We need to change our attitudes first. First of all, put a price on every scrap of food you put in the bin. Do that for a month – I dare you! Then multiply it by 12 and work out for yourself just how much money you’re throwing away each year. You could have a pretty good weekend break on that £600.
Cook less
This is an easy option – just cook less if you’re throwing away a lot of cooked food. If the waste is coming from people’s plates, how about using serving dishes and letting people help themselves so they only take what they can eat?
Leftovers
Using leftovers isn’t just about bubble and squeak, or post-Christmas turkey curry. Look online and you’ll find some great recipes to help you make the most of those leftovers. In fact, once you get in the swing of it, you might find your leftovers become even more popular with the family than your ‘first-overs’!
Please take care though and remember to reheat any food thoroughly. I’d hate to be held responsible for you coming down with botulism. For example, you might be surprised to know that rice, however innocuous it might seem, is very dangerous if it isn’t reheated properly.
Shop carefully
If you’re seduced by special offers, you’re not alone. There’s nothing I love better than a good bargain-hunt. But will you really use those three big blocks of cheese? Will all that cereal go soft before it’s eaten?
Of course you can save money by buying in bulk, but you can also throw a lot away too. Stop and think before you’re swayed by that great deal. Will you use it? How quickly do you have to use it? Can you freeze it, pickle it or preserve it to extend its life?

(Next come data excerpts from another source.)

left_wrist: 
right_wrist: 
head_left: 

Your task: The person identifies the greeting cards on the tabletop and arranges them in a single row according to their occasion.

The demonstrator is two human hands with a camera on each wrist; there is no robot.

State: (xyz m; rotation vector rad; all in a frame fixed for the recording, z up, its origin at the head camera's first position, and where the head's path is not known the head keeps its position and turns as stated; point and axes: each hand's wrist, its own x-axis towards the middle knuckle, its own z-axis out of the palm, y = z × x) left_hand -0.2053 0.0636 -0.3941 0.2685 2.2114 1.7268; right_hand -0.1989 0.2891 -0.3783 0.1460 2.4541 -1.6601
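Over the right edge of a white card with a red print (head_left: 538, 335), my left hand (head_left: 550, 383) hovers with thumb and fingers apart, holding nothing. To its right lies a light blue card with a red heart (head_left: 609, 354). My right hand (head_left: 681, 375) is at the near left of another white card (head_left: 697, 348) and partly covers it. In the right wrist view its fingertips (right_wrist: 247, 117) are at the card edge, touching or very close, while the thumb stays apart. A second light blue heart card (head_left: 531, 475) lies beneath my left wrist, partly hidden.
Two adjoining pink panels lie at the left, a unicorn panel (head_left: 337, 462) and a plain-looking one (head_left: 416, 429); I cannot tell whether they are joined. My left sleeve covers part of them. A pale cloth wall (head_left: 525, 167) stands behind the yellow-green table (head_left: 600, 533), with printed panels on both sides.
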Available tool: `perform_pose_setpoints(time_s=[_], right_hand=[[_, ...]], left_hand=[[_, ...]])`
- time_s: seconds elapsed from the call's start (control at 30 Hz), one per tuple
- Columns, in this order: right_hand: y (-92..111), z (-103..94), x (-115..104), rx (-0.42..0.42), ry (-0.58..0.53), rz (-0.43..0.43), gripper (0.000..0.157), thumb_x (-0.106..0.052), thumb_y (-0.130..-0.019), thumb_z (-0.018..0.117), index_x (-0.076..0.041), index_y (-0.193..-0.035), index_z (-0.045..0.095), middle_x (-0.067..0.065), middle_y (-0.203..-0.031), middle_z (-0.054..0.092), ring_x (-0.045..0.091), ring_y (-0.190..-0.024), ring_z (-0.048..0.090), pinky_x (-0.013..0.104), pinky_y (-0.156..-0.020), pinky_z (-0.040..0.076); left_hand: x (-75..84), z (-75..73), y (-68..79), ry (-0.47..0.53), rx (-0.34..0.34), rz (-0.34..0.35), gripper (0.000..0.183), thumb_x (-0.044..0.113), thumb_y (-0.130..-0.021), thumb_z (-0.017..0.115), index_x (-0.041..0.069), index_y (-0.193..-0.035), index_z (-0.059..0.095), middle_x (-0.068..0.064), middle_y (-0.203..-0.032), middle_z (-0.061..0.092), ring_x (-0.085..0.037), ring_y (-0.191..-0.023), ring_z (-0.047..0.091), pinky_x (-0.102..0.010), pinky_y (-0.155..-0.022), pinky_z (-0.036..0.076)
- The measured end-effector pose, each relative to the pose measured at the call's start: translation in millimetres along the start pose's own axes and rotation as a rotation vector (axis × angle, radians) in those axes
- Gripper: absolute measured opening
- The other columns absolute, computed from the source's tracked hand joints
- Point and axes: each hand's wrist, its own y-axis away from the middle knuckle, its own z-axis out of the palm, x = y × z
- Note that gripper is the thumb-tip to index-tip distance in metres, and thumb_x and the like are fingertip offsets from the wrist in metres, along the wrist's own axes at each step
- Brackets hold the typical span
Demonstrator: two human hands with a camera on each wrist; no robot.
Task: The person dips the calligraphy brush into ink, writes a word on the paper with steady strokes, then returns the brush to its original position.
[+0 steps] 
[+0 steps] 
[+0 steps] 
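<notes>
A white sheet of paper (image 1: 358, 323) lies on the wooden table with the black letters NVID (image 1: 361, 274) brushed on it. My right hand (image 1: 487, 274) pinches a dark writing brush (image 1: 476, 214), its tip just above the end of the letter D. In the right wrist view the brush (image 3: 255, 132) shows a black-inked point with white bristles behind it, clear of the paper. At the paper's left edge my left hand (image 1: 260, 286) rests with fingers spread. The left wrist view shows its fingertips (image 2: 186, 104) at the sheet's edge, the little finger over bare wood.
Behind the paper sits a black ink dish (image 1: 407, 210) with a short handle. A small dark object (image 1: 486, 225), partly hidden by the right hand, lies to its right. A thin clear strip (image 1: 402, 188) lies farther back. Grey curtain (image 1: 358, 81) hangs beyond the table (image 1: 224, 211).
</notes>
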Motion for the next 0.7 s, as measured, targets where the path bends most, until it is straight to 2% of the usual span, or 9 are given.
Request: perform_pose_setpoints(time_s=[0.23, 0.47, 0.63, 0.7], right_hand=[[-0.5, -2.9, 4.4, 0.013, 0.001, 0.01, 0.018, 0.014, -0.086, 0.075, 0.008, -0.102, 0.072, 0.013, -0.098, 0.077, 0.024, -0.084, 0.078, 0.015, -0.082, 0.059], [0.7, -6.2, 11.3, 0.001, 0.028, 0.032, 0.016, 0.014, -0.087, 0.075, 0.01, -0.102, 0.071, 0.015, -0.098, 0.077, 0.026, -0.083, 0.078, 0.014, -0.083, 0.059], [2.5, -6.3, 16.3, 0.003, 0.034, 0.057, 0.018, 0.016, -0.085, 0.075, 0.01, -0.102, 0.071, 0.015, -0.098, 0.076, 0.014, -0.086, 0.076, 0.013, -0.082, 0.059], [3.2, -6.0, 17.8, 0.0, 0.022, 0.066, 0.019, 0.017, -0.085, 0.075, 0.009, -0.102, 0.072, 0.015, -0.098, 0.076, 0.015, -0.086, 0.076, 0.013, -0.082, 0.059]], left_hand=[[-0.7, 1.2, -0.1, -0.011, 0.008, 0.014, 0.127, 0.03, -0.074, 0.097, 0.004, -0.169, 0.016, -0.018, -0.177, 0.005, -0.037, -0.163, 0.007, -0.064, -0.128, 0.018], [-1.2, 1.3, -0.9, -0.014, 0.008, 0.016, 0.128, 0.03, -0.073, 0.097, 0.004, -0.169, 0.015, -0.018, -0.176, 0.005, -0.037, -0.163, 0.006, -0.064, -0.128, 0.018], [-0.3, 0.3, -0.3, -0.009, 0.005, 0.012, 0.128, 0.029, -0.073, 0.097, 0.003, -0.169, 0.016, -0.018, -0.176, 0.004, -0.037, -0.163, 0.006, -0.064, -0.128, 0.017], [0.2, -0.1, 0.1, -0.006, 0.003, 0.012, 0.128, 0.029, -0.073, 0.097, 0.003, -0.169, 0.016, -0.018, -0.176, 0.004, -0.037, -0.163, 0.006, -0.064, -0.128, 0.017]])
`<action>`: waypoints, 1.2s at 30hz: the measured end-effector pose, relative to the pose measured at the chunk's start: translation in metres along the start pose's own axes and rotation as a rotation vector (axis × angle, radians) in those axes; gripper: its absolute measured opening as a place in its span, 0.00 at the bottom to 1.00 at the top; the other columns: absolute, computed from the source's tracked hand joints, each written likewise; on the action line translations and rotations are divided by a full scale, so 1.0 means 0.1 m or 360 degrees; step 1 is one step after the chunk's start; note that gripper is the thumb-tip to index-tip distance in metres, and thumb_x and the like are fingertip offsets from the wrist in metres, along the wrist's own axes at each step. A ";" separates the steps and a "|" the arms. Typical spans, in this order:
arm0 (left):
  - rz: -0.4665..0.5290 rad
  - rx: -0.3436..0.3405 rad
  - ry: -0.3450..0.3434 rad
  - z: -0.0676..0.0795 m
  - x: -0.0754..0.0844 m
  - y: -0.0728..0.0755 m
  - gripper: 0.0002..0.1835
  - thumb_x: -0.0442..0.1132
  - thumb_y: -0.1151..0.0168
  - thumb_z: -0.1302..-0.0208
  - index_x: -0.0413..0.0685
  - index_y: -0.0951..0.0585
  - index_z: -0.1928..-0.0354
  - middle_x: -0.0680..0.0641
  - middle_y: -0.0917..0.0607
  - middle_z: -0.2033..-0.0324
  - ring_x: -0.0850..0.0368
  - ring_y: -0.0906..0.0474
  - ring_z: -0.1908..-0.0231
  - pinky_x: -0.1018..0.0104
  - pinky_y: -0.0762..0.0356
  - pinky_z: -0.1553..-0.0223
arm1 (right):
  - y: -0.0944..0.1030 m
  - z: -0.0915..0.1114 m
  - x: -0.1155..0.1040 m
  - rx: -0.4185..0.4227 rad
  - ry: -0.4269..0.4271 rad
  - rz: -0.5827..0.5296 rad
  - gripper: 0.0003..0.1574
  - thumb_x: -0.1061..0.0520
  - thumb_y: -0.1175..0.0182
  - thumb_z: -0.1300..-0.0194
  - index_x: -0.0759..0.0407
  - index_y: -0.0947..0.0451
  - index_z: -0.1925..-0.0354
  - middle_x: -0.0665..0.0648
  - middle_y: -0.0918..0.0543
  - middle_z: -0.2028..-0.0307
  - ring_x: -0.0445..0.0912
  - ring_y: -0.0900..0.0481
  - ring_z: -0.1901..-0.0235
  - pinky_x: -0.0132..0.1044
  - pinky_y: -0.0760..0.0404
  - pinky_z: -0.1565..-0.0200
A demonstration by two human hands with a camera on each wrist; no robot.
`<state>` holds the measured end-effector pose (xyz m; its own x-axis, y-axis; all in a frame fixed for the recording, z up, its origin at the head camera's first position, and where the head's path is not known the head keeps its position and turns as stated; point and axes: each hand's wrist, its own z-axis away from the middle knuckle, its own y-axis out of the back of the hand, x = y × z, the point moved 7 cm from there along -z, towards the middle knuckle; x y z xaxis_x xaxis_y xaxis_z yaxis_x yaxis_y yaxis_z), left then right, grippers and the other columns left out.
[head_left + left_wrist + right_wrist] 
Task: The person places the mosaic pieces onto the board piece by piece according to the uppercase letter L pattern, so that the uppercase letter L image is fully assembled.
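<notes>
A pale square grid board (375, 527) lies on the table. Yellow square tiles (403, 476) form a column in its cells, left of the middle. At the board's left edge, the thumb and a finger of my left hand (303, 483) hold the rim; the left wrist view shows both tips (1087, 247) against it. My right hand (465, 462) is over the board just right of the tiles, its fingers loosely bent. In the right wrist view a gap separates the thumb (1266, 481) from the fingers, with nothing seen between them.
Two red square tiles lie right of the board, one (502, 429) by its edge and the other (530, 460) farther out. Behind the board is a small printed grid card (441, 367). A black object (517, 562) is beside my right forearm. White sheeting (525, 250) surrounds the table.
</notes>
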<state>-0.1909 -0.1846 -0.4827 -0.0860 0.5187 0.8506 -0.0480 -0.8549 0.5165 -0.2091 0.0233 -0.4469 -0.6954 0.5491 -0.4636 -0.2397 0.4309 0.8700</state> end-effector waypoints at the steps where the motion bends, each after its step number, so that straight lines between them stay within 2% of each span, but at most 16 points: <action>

If you can’t stop your bargain hunting ways, join forces with friends or family and share the goodies. That way you can enjoy the thrill of the chase and shop till you drop with a clear conscience, reducing your waste and still saving yourself money.
Gluts in the garden
If you’re a gardener or have an allotment, you might find you have gluts of produce during the season. Instead of wasting it, be creative in the kitchen. Making jams and chutney is great fun and quite easy to do. Home-made preserves knock the spots off anything you’ll find on a supermarket shelf.
Freeze what you can, and don’t forget your friends and neighbours who will be delighted to help you consume your nature’s bounty. If your fruit trees are laden, perhaps you could advertise it on something like Freecycle. There are plenty of people who will be happy to use your surplus windfall apples and will willingly pick their own.
Something I’ve recently come across on Twitter is a brilliant new food swap initiative called Apples for Eggs. Anything you’ve grown, raised, or produced yourself (e.g. jam, cakes, etc) can be swapped! Barter is a great way to get rid of surplus fruit and veg and save yourself some money too.
So how about it?
I’m throwing down the gauntlet here. I want you to work out how much money you’re throwing away each year on food that’s never eaten. Then tell us what you’re doing to reduce it and finally, tell us what you’re going to do with the money you’ve saved. But bags I have first dibs in the Jimmy Choo shoe sale!